Pursuant to the requirements of the Securities Exchange Act of 1934, the registrant has duly caused this report to be signed on its behalf by the undersigned hereunto duly authorized.

 

  STARRY SEA ACQUISITION CORP
   
  By: /s/ Yan Liang
  Name: Yan Liang
  Title: Chief Executive Officer
     
Date: October 1, 2025    

 

2

EX-99.1 2 starryseaacq_ex99-1.htm EXHIBIT 99.1

 

Exhibit 99.1

 

Starry Sea Acquisition Corp Announces the Separate Trading of its Ordinary Shares and Rights

 

NEW YORK, October 1, 2025 – Starry Sea Acquisition Corp (the “Company”) announced today that, commencing October 2, 2025, holders of the Company’s units sold in the Company’s initial public offering of 5,750,000 units (“Units”) may commence separate trading of the underlying component securities. Each Unit consists of one ordinary share, par value $0.0001 per ordinary share (“Share”), and one right to receive one-sixth (1/6th) of one Share upon the consummation of the Company’s initial business combination (“Right”). Those units not separated will continue to trade on the Nasdaq Capital Market (“Nasdaq”) under the symbol “SSEAU.”

 

The Shares and the Rights that are separated will trade on Nasdaq under the symbols “SSEA” and “SSEAR” respectively. Holders of units will need to have their securities brokers contact Transhare Corporation at 17755 US Hwy 19 N, Clearwater, FL 33764, the Company’s transfer agent, in order to separate the Units into Shares and Rights.

 

The Units were initially offered by the Company in an underwritten offering through A.G.P./Alliance Global Partners. A registration statement on form S-1 relating to these securities (File Number 333-287976) was declared effective by the Securities and Exchange Commission on August 7, 2025. Copies of the registration statement can be accessed through the SEC’s website at www.sec.gov.

 

Starry Sea Acquisition Corp

 

Starry Sea Acquisition Corp is a blank check company formed under the laws of the Cayman Islands for the purpose of effecting a merger, capital stock exchange, asset acquisition, stock purchase, reorganization or similar business combination with one or more businesses.

 

Forward Looking Statements

 

This press release includes forward-looking statements that involve risks and uncertainties.
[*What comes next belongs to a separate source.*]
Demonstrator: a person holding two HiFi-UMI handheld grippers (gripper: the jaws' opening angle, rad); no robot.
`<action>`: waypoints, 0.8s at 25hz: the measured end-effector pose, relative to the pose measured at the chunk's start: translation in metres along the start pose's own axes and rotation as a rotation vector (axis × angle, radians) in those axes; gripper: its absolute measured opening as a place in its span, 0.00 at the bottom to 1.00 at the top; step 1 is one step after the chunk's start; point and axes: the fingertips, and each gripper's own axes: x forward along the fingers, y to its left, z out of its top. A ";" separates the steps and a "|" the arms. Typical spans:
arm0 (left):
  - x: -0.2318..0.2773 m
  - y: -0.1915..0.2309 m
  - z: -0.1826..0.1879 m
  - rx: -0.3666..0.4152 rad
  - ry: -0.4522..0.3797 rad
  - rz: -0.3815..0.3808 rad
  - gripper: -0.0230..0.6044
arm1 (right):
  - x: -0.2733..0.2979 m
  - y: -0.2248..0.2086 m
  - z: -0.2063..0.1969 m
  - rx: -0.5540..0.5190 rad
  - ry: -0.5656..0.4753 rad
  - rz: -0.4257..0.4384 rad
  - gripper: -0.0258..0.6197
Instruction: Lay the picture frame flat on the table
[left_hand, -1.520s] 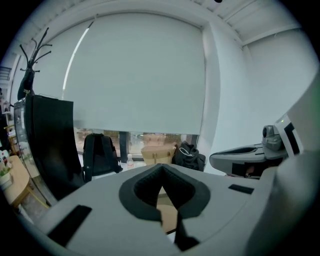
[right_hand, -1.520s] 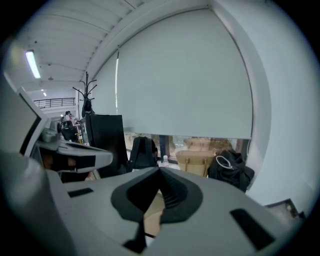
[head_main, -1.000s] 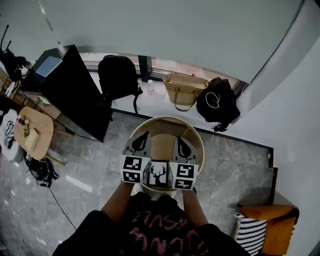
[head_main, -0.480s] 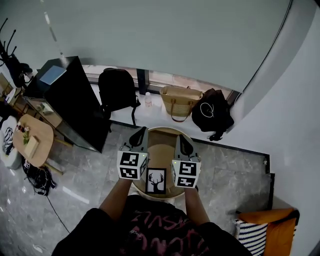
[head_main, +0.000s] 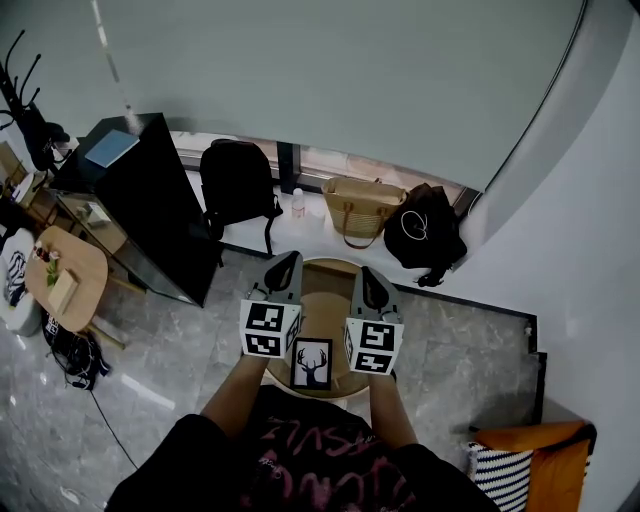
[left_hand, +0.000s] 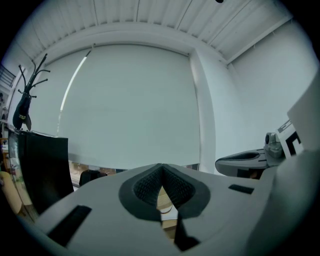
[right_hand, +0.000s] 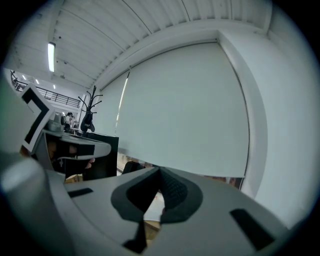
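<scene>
Frame: small black-edged picture frame with a black stag's head on white (head_main: 312, 363), at near edge of round light-wood counter (head_main: 325, 300), directly in front of body, printed face turned up toward head camera.
Attitude: fully flat or leaned back, not settled by the steep head view; not visible in either gripper view.
Left gripper: (head_main: 288, 264) jaws together at tips, nothing between them (left_hand: 161, 167); held over counter just left of frame, pointing away from body toward pale window blind (left_hand: 135, 105).
Right gripper: (head_main: 366, 276) jaws likewise closed and empty (right_hand: 160, 172); just right of frame, level with the left one.
Contact: none seen; frame in the gap between the two marker cubes, apart from both jaw tips.
Step (judged): fits two stages, either frame leaning and waiting to be tipped down, or frame already lying face-up with both grippers clear of it.
Next (judged): check of frame's back against counter from a lower angle; any touch gentle, given the closeness to counter's near edge.
</scene>
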 end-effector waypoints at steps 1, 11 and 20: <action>-0.001 0.000 -0.001 0.002 0.000 0.000 0.05 | 0.000 0.001 0.000 0.001 0.000 0.000 0.07; -0.011 0.004 -0.010 -0.027 0.005 0.012 0.05 | -0.005 0.005 -0.011 0.028 0.016 0.005 0.07; -0.012 0.003 -0.017 0.000 0.025 0.003 0.05 | -0.006 0.004 -0.016 0.036 0.025 -0.003 0.07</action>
Forward looking statements are statements that are not historical facts. Such forward-looking statements, including those with respect to the Company’s search for an initial business combination, are subject to risks and uncertainties, which could cause actual results to differ from the forward-looking statements, including those set forth in the Risk Factors section of the Company’s registration statement and final prospectus for the Company’s initial public offering filed with the SEC. The Company expressly disclaims any obligations or undertaking to release publicly any updates or revisions to any forward-looking statements contained herein to reflect any change in the Company’s expectations with respect thereto or any change in events, conditions or circumstances on which any statement is based, except as required by law.